(Records from a dataset)
◆ ◆ ◆ ◆ ◆ ◆ ◆

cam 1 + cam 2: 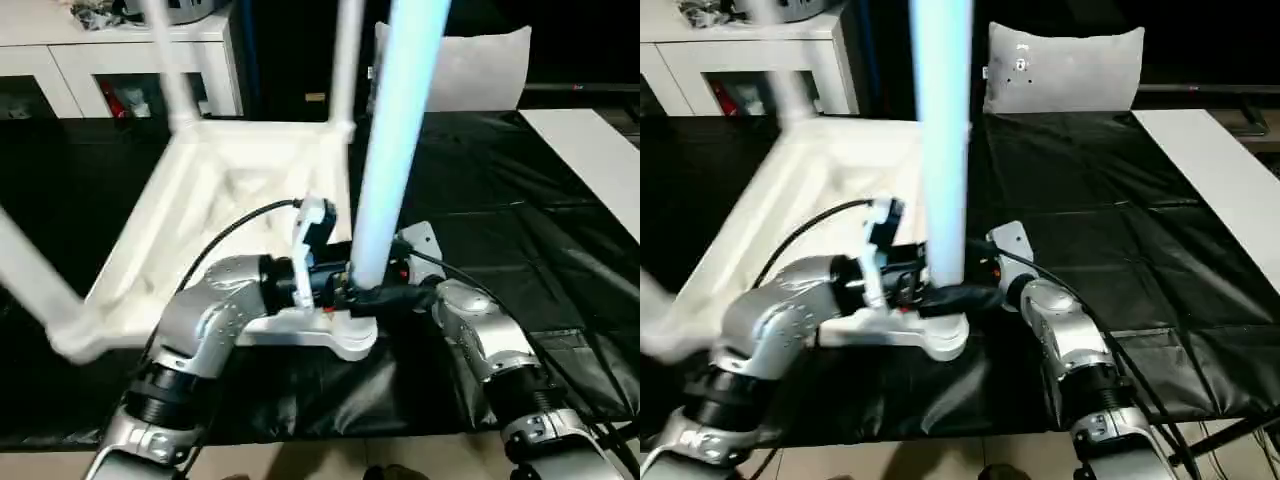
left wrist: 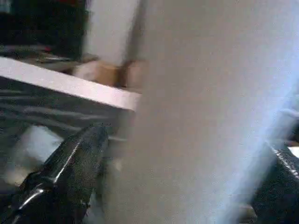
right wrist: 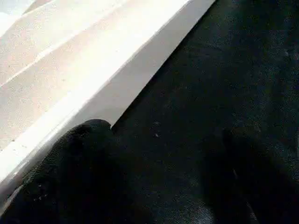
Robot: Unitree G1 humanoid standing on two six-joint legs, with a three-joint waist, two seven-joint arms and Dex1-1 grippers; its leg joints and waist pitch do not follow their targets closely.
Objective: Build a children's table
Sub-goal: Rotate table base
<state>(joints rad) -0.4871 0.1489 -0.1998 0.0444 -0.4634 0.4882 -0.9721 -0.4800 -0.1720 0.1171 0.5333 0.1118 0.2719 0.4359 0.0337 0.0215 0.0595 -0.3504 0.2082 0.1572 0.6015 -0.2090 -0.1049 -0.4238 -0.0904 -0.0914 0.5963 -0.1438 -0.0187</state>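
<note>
The children's table lies upside down on the black cloth, its ribbed tabletop [image 1: 230,200] facing up. Three white legs stand in their corners: far left [image 1: 170,60], far right [image 1: 345,60] and near left [image 1: 35,280]. A fourth leg [image 1: 395,150] stands upright at the near right corner socket [image 1: 350,340]. My left gripper [image 1: 335,285] is open at that leg's base, one black finger [image 2: 70,177] on each side of it. My right gripper [image 1: 385,297] is open beside the same base, with black cloth showing between its fingers [image 3: 79,163].
A white cabinet [image 1: 120,60] with glass doors stands at the back left. A grey pillow [image 1: 470,65] leans at the back, right of centre. A flat white board [image 1: 590,150] lies at the right edge. Black cloth [image 1: 480,200] covers the work surface.
</note>
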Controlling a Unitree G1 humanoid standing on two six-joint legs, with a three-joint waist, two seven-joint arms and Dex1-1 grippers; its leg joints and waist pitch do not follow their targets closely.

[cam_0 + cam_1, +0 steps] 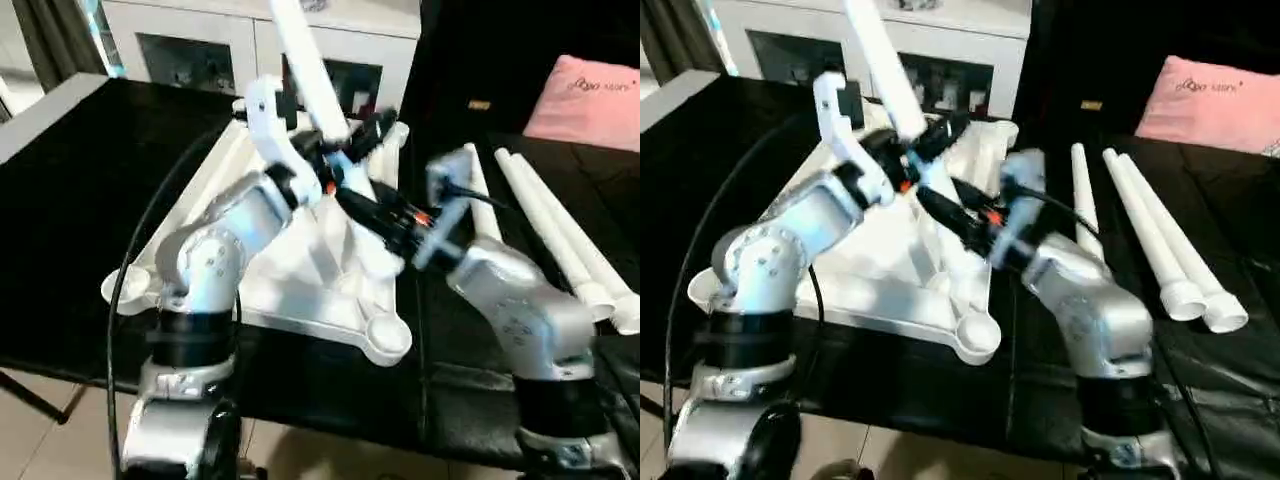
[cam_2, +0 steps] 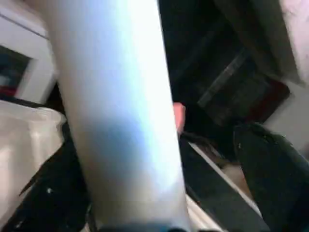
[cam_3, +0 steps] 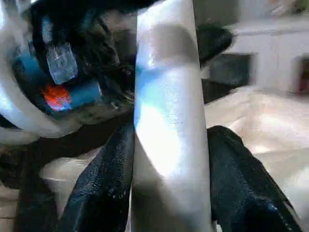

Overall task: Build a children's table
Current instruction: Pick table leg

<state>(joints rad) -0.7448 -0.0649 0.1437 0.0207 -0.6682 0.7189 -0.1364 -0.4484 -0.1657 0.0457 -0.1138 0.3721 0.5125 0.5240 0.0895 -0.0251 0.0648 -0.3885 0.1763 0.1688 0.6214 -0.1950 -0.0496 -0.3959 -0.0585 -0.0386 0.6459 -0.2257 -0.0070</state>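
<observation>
The smooth, stiff, likely light leg [image 3: 166, 130] is pinched low by the right gripper [image 3: 169, 193], while the left gripper [image 1: 330, 165] is spread wide beside it.

Both silver forearms reach forward and angle inward, meeting over the middle of the work. The right gripper [image 3: 169, 179] has its two black fingers [image 3: 104, 188] pressed against opposite sides of a white leg [image 3: 166, 121], clamping it. The left gripper [image 1: 335, 150] sits just above it on the same leg, jaws spread wide around the shaft. The left wrist is bent upward, the right wrist turned inward.
</observation>
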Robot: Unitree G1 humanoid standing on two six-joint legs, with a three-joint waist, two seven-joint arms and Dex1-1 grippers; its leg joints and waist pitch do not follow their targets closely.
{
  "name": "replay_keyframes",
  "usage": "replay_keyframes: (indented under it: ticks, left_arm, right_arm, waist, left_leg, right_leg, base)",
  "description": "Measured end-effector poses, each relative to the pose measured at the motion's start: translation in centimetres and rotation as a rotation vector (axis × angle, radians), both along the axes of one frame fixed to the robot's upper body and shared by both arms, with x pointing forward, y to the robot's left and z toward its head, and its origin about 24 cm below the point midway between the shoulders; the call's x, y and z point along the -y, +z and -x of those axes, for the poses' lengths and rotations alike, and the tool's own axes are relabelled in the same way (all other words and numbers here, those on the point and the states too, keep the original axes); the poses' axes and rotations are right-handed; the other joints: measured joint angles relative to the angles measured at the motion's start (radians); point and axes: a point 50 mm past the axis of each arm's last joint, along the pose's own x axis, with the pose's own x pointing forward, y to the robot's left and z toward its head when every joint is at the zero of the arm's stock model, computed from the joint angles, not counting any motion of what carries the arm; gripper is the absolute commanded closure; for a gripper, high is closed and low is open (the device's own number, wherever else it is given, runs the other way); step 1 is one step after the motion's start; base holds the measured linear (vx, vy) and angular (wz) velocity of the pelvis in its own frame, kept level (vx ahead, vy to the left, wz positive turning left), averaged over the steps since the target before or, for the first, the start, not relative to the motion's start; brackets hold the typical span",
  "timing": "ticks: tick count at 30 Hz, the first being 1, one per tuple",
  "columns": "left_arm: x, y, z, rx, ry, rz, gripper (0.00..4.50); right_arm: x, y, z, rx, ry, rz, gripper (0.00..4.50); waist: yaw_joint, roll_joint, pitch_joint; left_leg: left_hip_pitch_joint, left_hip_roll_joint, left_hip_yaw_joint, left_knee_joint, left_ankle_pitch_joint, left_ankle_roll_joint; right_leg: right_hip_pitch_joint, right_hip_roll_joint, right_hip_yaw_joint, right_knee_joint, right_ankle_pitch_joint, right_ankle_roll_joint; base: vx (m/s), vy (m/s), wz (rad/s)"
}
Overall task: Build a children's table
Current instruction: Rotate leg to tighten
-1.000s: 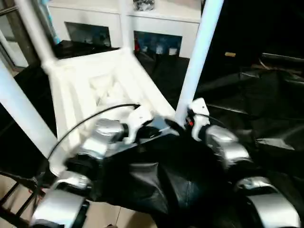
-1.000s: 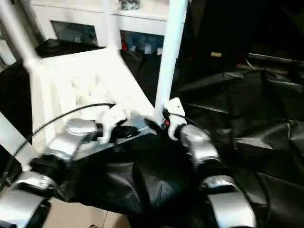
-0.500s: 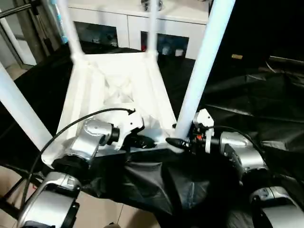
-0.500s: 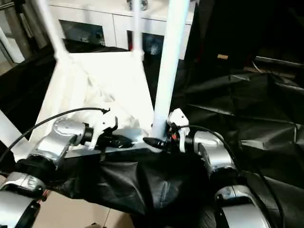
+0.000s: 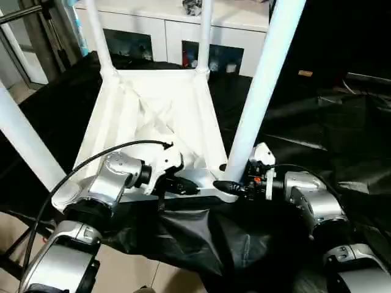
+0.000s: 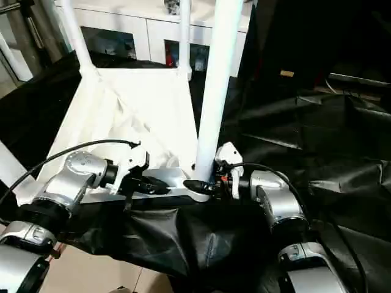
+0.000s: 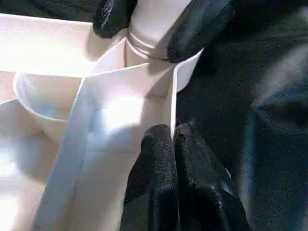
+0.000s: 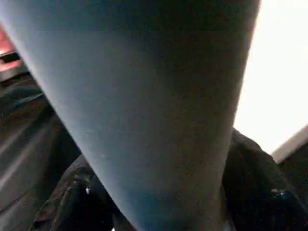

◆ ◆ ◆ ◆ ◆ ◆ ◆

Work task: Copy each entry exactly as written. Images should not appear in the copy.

Answer space:
cam 1 + cam 2: 
left wrist: 
right wrist: 
Robot: Unitree G1 humanoid standing on two six-joint legs, with a three-joint waist, two seven-joint arms and Dex1-1 grippers; its leg joints and waist pitch do not follow their targets closely.
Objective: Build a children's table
Sub-goal: Rotate table base
<state>(joints rad) -0.4871 0.1489 -0.1998 0.0444 -0.4634 0.4882 -0.9721 -0.4800 -0.1720 0.1171 0.5333 0.1118 0.2719 0.4359 0.0337 0.0215 0.0595 -0.3504 0.2082 0.1572 0.6015 -0.2090 -0.1049 -0.4238 -0.0904 -0.0914 0.5963 -0.1438 -0.0187</state>
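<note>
The children's table lies upside down on the black cloth, its ribbed tabletop [image 1: 230,200] facing up. Three white legs stand in their corners: far left [image 1: 170,60], far right [image 1: 345,60] and near left [image 1: 35,280]. A fourth leg [image 1: 395,150] stands upright at the near right corner socket [image 1: 350,340]. My left gripper [image 1: 335,285] is open at that leg's base, one black finger [image 2: 70,177] on each side of it. My right gripper [image 1: 385,297] is open beside the same base, with black cloth showing between its fingers [image 3: 79,163].
A white cabinet [image 1: 120,60] with glass doors stands at the back left. A grey pillow [image 1: 470,65] leans at the back, right of centre. A flat white board [image 1: 590,150] lies at the right edge. Black cloth [image 1: 480,200] covers the work surface.
</note>
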Controlling a Unitree G1 humanoid standing on two six-joint legs, with a three-joint waist, two seven-joint arms and Dex1-1 grippers; its leg joints and waist pitch do not follow their targets closely.

[cam_0 + cam_1, +0 steps] 
[cam_2, +0 steps] 
[cam_3, +0 steps] 

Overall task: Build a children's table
Current instruction: Pick table leg

<state>(joints rad) -0.7448 -0.0649 0.1437 0.0207 -0.6682 0.7189 -0.1364 -0.4484 -0.1657 0.0457 -0.1138 0.3721 0.5125 0.5240 0.0895 -0.0251 0.0648 -0.3885 0.1763 0.1688 0.6214 -0.1950 -0.0496 -0.3959 -0.0585 -0.0386 0.6459 -0.2257 -0.0070</state>
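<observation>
The smooth, stiff, likely light leg [image 3: 166, 130] is pinched low by the right gripper [image 3: 169, 193], while the left gripper [image 1: 330, 165] is spread wide beside it.

Both silver forearms reach forward and angle inward, meeting over the middle of the work. The right gripper [image 3: 169, 179] has its two black fingers [image 3: 104, 188] pressed against opposite sides of a white leg [image 3: 166, 121], clamping it. The left gripper [image 1: 335, 150] sits just above it on the same leg, jaws spread wide around the shaft. The left wrist is bent upward, the right wrist turned inward.
</observation>
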Robot: Unitree G1 humanoid standing on two six-joint legs, with a three-joint waist, two seven-joint arms and Dex1-1 grippers; its leg joints and waist pitch do not follow their targets closely.
{
  "name": "replay_keyframes",
  "usage": "replay_keyframes: (indented under it: ticks, left_arm, right_arm, waist, left_leg, right_leg, base)",
  "description": "Measured end-effector poses, each relative to the pose measured at the motion's start: translation in centimetres and rotation as a rotation vector (axis × angle, radians), both along the axes of one frame fixed to the robot's upper body and shared by both arms, with x pointing forward, y to the robot's left and z toward its head, and its origin about 24 cm below the point midway between the shoulders; the call's x, y and z point along the -y, +z and -x of those axes, for the poses' lengths and rotations alike, and the tool's own axes are relabelled in the same way (all other words and numbers here, those on the point and the states too, keep the original axes); the poses' axes and rotations are right-handed; the other joints: measured joint angles relative to the angles measured at the motion's start (radians); point and axes: a point 50 mm past the axis of each arm's last joint, along the pose's own x axis, with the pose's own x pointing forward, y to the robot's left and z toward its head when every joint is at the zero of the arm's stock model, computed from the joint angles, not counting any motion of what carries the arm; gripper is the absolute commanded closure; for a gripper, high is closed and low is open (the device's own number, wherever else it is given, runs the other way); step 1 is one step after the motion's start; base holds the measured linear (vx, vy) and angular (wz) velocity of the pelvis in its own frame, kept level (vx ahead, vy to the left, wz positive turning left), averaged over the steps since the target before or, for the first, the start, not relative to the motion's start; brackets hold the typical span",
  "timing": "ticks: tick count at 30 Hz, the first being 1, one per tuple",
  "columns": "left_arm: x, y, z, rx, ry, rz, gripper (0.00..4.50); right_arm: x, y, z, rx, ry, rz, gripper (0.00..4.50); waist: yaw_joint, roll_joint, pitch_joint; left_leg: left_hip_pitch_joint, left_hip_roll_joint, left_hip_yaw_joint, left_knee_joint, left_ankle_pitch_joint, left_ankle_roll_joint; right_leg: right_hip_pitch_joint, right_hip_roll_joint, right_hip_yaw_joint, right_knee_joint, right_ankle_pitch_joint, right_ankle_roll_joint; base: vx (m/s), vy (m/s), wz (rad/s)"
}
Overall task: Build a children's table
Current instruction: Rotate leg to tighten
-1.000s: 
-1.000s: 
-0.500s: 
-0.500s: 
+0.000s: 
+0.000s: 
+0.000s: 
+0.000s: 

That completes the answer to this exercise.